This vignette is the single
technical reference for missingmed: the architecture,
the cross-package contracts it depends on, the statistical methodology
of every estimator and inference path, and the engineering decisions
(and their rationale) made along the way. Code blocks are illustrative
(eval = FALSE); runnable walkthroughs live in
vignette("missingmed") and
vignette("mbco-mi").
missingmed is a thin orchestration layer: it runs
mediation across the “missing-data middle” and delegates the statistics
outward — fitting to medfit,
inference to RMediation, and
(later) simulation to medsim. It is written in S7 to
match the newer ecosystem packages and the shared
medfit::MediationData contract.
The pipeline is four verbs over three classes:
set_md_mediation() -> run() -> pool() -> infer()

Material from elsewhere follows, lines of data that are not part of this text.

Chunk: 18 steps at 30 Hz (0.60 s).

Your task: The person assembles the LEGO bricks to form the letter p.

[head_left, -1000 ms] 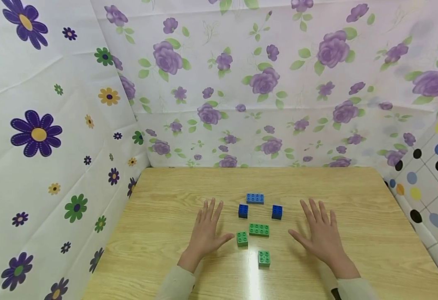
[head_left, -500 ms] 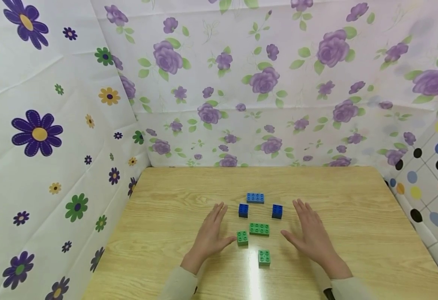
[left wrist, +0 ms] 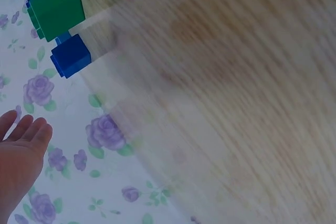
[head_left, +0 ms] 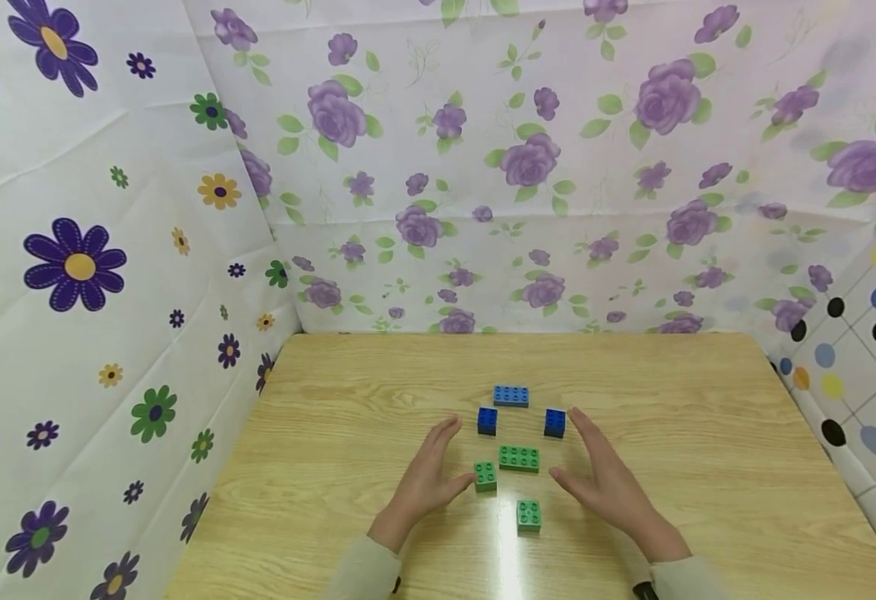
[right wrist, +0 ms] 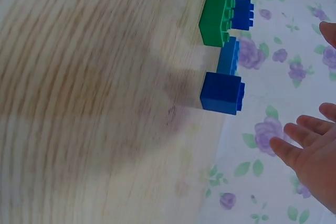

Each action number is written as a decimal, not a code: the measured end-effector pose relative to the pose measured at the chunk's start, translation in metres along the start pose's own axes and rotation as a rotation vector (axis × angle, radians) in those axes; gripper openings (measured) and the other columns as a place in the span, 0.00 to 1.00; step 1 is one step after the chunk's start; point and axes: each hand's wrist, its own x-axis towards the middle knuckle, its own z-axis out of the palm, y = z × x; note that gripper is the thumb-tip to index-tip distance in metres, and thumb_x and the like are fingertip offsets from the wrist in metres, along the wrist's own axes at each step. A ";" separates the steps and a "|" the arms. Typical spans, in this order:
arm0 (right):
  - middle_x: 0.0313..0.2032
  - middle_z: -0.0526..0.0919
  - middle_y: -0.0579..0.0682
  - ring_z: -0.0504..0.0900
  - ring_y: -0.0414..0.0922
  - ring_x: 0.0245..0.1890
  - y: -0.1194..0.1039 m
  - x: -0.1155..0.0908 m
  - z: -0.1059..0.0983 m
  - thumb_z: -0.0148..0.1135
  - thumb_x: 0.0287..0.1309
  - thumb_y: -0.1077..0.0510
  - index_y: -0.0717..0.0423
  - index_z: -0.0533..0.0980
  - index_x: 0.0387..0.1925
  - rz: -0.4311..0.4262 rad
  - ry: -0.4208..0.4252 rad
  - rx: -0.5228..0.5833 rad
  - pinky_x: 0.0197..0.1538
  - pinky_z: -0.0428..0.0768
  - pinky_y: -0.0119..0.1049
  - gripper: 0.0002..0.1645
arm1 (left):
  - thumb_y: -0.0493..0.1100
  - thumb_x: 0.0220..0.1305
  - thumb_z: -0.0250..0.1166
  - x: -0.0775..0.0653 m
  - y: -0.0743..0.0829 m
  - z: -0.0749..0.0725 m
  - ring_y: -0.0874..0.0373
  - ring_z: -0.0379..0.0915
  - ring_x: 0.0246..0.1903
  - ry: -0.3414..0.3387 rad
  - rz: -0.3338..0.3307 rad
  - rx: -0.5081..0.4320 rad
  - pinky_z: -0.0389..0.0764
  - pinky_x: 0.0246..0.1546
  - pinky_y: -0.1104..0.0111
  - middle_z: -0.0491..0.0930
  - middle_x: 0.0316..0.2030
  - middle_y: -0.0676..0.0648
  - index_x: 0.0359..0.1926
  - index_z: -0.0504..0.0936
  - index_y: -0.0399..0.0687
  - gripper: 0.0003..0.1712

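Observation:
My left hand (head_left: 421, 483) hovers over the table with fingers loosely bent. Its thumb tip is beside a small green toy brick (head_left: 486, 476); whether they touch I cannot tell. On the other side, my right hand (head_left: 613, 486) holds nothing, its fingertips close to the right dark blue brick (head_left: 554, 422). Between the hands lie a long green brick (head_left: 519, 457) and another dark blue brick (head_left: 487, 421). A longer light blue brick (head_left: 511, 396) is farthest back, and a second small green brick (head_left: 528, 515) is nearest the front. Both wrist views show empty palms.
The bricks sit apart, studs up, on a wood-grain table (head_left: 362, 375). A flowered cloth (head_left: 438, 167) hangs behind it. Another flowered cloth (head_left: 145, 317) borders the left side, and a dotted one (head_left: 858, 375) the right.
Both hands have moved inward toward the bricks, the right one farther. Their spread fingers have drawn together and bent a little. The bricks have stayed in place.

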 end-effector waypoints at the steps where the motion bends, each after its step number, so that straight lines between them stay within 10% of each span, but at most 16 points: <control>1: 0.73 0.51 0.59 0.55 0.63 0.69 -0.001 0.000 0.001 0.64 0.59 0.40 0.44 0.43 0.76 0.004 -0.003 0.021 0.64 0.62 0.67 0.54 | 0.43 0.56 0.73 0.000 -0.001 0.001 0.46 0.57 0.67 -0.001 -0.003 -0.015 0.70 0.63 0.54 0.59 0.69 0.42 0.70 0.60 0.40 0.45; 18: 0.71 0.60 0.53 0.62 0.55 0.68 0.002 -0.004 0.024 0.69 0.56 0.49 0.47 0.54 0.73 0.064 -0.126 0.293 0.65 0.66 0.56 0.49 | 0.40 0.58 0.71 -0.003 -0.006 0.018 0.45 0.67 0.60 0.001 -0.032 -0.154 0.73 0.60 0.54 0.69 0.61 0.41 0.66 0.65 0.37 0.38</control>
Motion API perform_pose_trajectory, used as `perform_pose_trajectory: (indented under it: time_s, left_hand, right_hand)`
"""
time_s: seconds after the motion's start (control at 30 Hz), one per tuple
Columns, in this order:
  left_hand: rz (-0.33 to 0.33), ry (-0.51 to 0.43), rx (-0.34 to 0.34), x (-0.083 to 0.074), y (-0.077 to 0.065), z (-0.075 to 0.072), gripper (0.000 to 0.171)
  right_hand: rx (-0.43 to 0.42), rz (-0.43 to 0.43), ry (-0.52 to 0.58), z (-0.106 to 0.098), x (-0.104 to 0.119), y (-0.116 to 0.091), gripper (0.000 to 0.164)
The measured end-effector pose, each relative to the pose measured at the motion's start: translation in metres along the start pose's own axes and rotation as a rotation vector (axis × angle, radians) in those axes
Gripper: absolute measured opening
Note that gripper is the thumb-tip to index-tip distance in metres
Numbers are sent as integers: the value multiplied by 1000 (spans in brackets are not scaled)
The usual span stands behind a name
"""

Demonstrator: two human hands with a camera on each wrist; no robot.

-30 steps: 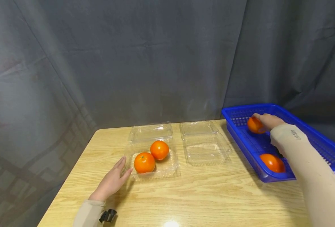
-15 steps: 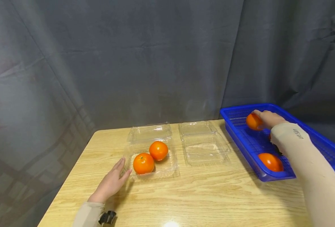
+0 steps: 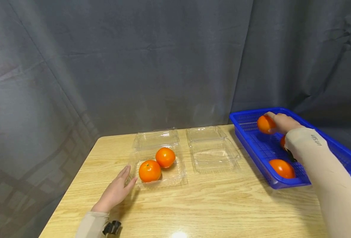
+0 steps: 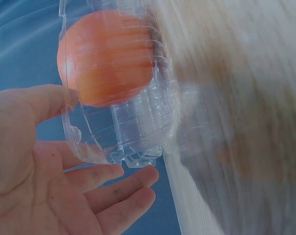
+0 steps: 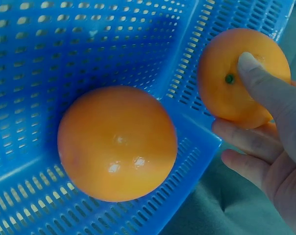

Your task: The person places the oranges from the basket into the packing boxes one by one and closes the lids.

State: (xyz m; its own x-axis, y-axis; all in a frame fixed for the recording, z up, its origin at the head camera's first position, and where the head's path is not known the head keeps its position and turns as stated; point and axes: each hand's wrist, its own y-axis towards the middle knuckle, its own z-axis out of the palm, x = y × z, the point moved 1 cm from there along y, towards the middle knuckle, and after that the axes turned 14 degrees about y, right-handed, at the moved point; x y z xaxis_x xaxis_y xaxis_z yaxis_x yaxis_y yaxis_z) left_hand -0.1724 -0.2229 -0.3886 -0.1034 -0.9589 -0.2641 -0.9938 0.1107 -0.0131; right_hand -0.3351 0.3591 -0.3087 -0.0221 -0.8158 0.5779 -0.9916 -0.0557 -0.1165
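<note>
My right hand [image 3: 284,123] grips an orange [image 3: 264,124] inside the far part of the blue basket [image 3: 253,151]; in the right wrist view, the thumb lies beside the stem end of this orange [image 5: 221,73]. A second orange [image 5: 117,144] sits in the basket close by. At the left, my left hand [image 3: 113,195] stays beside a clear plastic clamshell box [image 3: 175,173], fingers extended. Its thumb meets the box wall in the left wrist view, with the fingertips at the rim. Two oranges lie in that box, a front one [image 3: 149,171] and a rear one [image 3: 165,157].
Another clear clamshell box [image 3: 214,155], lid folded back, stands between the first box and the basket. One more orange [image 3: 282,168] lies in the basket's near corner. The wooden table [image 3: 205,208] backs onto a grey curtain [image 3: 163,66].
My right hand has lifted its orange slightly up within the basket, exposing more of an orange behind the forearm. The left hand has stayed beside the box.
</note>
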Motion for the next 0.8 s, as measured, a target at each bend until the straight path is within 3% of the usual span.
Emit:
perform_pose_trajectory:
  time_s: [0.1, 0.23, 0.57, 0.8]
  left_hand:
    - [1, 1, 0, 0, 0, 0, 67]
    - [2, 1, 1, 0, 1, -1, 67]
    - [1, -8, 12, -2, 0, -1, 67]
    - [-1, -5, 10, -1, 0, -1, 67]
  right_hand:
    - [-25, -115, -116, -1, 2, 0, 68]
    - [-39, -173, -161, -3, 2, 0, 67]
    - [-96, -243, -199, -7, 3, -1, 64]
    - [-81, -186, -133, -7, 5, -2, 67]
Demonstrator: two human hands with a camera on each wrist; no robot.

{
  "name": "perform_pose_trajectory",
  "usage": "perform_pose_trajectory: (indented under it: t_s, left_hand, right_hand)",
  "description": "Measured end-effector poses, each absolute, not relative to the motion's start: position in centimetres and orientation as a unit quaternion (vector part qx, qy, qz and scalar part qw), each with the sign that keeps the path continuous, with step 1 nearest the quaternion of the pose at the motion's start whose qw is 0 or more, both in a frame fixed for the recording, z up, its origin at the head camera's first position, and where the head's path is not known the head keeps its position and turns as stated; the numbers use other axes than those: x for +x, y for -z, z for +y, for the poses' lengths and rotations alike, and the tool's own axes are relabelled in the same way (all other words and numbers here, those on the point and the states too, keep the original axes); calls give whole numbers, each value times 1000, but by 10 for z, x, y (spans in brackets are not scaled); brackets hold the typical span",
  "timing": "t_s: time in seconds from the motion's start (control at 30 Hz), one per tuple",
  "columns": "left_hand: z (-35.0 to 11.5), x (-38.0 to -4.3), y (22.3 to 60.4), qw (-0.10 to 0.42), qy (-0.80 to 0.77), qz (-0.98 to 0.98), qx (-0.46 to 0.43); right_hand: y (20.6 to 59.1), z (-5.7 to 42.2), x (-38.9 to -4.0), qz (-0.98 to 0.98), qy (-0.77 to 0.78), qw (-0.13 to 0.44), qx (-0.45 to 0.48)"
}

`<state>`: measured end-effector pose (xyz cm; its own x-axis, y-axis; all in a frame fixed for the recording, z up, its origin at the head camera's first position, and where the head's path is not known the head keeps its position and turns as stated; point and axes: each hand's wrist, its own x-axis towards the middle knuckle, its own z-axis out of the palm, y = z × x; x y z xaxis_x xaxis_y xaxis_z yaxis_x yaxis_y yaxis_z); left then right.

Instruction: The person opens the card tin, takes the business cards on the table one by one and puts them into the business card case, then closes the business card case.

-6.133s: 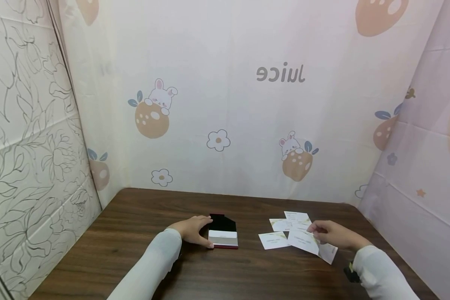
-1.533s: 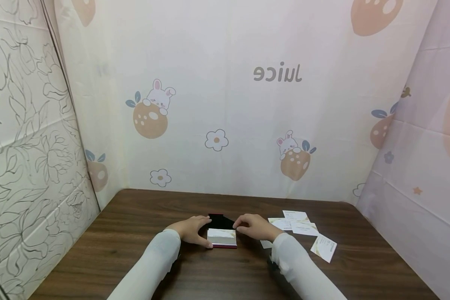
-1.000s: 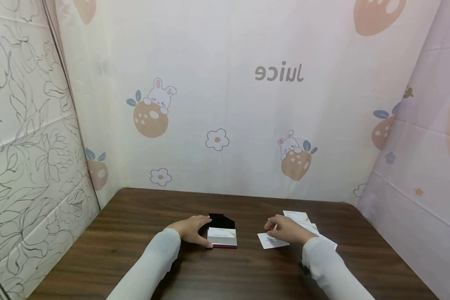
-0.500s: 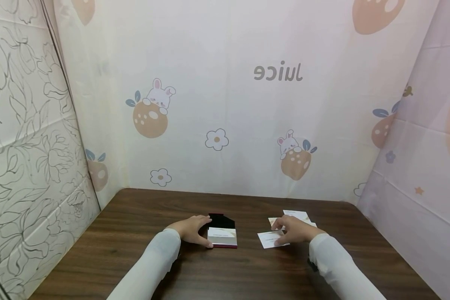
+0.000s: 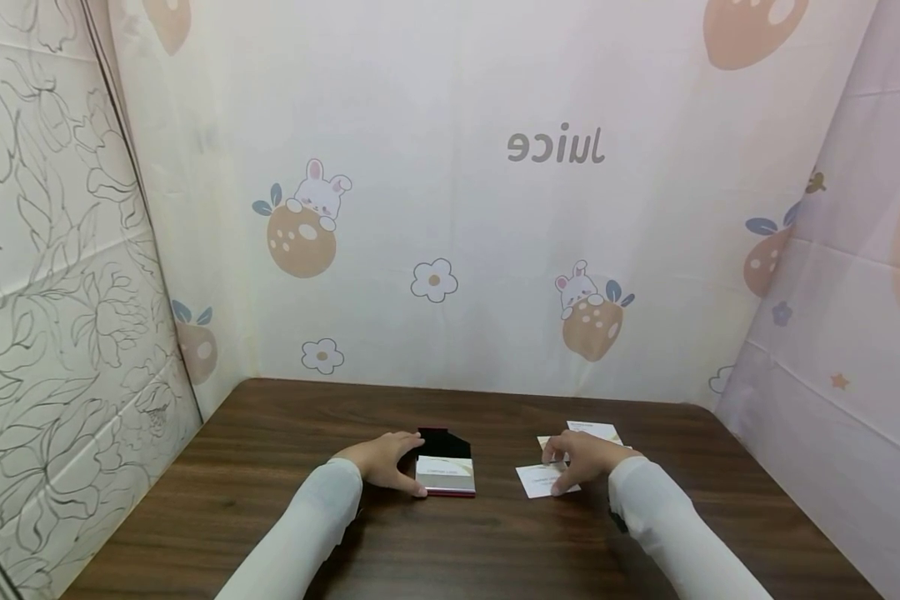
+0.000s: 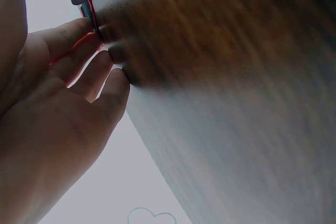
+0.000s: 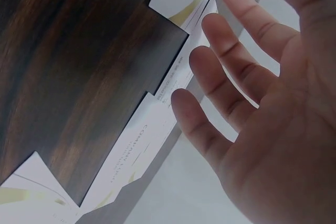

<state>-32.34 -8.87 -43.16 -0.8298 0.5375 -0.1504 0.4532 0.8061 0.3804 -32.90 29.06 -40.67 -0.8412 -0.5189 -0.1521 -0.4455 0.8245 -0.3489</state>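
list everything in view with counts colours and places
table: one, brown, foreground
card box: one, black and red, open on the table
card stack: one, white, inside the card box
loose cards: at least four, white and gold, table's right
patterned sheets: at least two, pale, behind and beside
sleeves: two, white, lower foreground
wrist device: at least one, black, below sleeve
left hand: one, bare, holding the card box
right hand: one, bare, at the loose cards

Case (image 5: 441,444) (cards (image 5: 446,468) inside): on table (image 5: 435,550) | loose cards (image 5: 534,481): right of case | curtain (image 5: 450,208): behind table
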Motion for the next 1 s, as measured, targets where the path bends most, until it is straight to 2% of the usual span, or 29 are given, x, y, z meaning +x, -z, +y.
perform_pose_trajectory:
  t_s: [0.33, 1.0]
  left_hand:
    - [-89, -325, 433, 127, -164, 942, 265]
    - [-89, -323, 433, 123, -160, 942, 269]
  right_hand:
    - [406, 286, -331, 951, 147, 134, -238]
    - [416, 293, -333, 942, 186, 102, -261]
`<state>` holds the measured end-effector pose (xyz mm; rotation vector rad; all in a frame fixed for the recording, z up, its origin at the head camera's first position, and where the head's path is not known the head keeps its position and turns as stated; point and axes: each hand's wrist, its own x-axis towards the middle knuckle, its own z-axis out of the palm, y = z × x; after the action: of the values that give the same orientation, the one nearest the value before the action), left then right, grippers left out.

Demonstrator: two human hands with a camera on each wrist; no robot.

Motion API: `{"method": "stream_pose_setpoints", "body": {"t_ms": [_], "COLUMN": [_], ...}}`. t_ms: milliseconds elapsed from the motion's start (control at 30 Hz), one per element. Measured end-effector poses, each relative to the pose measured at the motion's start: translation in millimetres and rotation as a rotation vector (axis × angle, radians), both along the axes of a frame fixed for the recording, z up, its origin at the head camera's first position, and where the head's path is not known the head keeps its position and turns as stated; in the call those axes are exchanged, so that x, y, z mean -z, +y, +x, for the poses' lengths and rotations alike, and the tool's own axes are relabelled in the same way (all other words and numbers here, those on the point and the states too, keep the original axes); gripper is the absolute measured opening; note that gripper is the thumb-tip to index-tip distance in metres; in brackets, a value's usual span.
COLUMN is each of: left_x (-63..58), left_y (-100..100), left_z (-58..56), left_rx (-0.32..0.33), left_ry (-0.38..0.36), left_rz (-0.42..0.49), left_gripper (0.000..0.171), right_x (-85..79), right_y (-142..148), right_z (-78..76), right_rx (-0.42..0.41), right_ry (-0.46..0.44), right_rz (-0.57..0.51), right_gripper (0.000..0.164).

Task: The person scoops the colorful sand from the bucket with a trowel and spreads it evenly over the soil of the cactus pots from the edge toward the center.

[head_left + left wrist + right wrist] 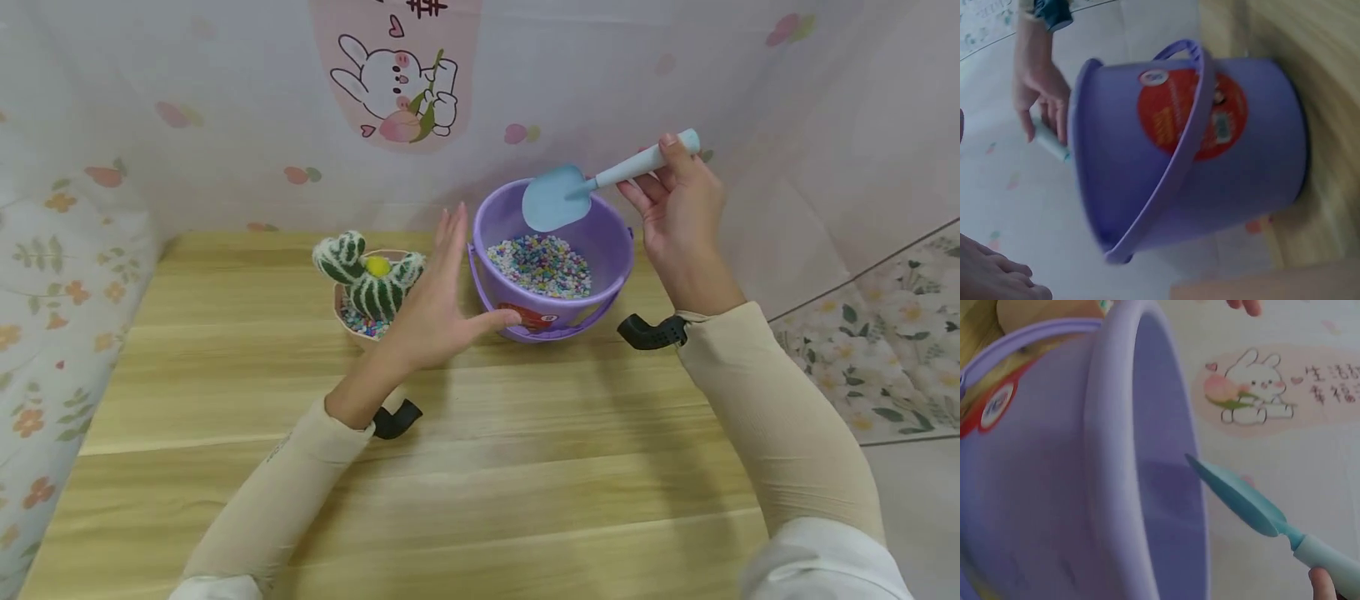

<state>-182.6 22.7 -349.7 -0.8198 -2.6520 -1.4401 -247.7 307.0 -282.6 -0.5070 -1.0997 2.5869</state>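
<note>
My right hand (pixel 686 217) grips the pale handle of a light blue toy shovel (pixel 557 198), held over a purple bucket (pixel 491 208). Small multicoloured beads (pixel 547 265) lie in the bottom of the bucket. In the right wrist view the shovel's blade (pixel 1241 497) is seen edge-on near the bucket's rim. My left hand (pixel 435 308) is raised between the bucket and a potted knitted cactus (pixel 375 296), fingers straight and thumb apart, holding nothing. Its thumb lies in front of the bucket's side; whether it touches cannot be told.
The cactus pot (pixel 348 329), filled with similar beads, stands on the wooden table (pixel 480 483) left of the bucket. The bucket's handle (pixel 1175 159) hangs down its front. Behind the table hangs a pale printed cloth (pixel 600 67) with a rabbit picture.
</note>
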Motion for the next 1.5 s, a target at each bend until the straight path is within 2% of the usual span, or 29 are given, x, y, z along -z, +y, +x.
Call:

MDMediationData MDMediationFit MDMediationResult CI / MBCO
(data + spec) (per-imputation (pooled named (RMediation
named Med.Data) Med.Data) or hosted D4)
| S7 class | Carries | S4 ancestor |
|---|---|---|
MDMediationData |
data (mids or data.frame) + mediation spec
+ estimator/mechanism axes |
SemImputedData |
MDMediationFit |
list of per-imputation named
medfit::MediationData (+ IPW weights) |
SemResults |
MDMediationResult |
pooled named medfit::MediationData +
within/between/total vcov |
PooledSEMResults |
Orthogonal axes. The estimator
(method = "mi" | "ipw") and the model (formulas +
engine) are independent. The same
run() -> pool() -> infer() chain serves both
estimators; only run() branches internally.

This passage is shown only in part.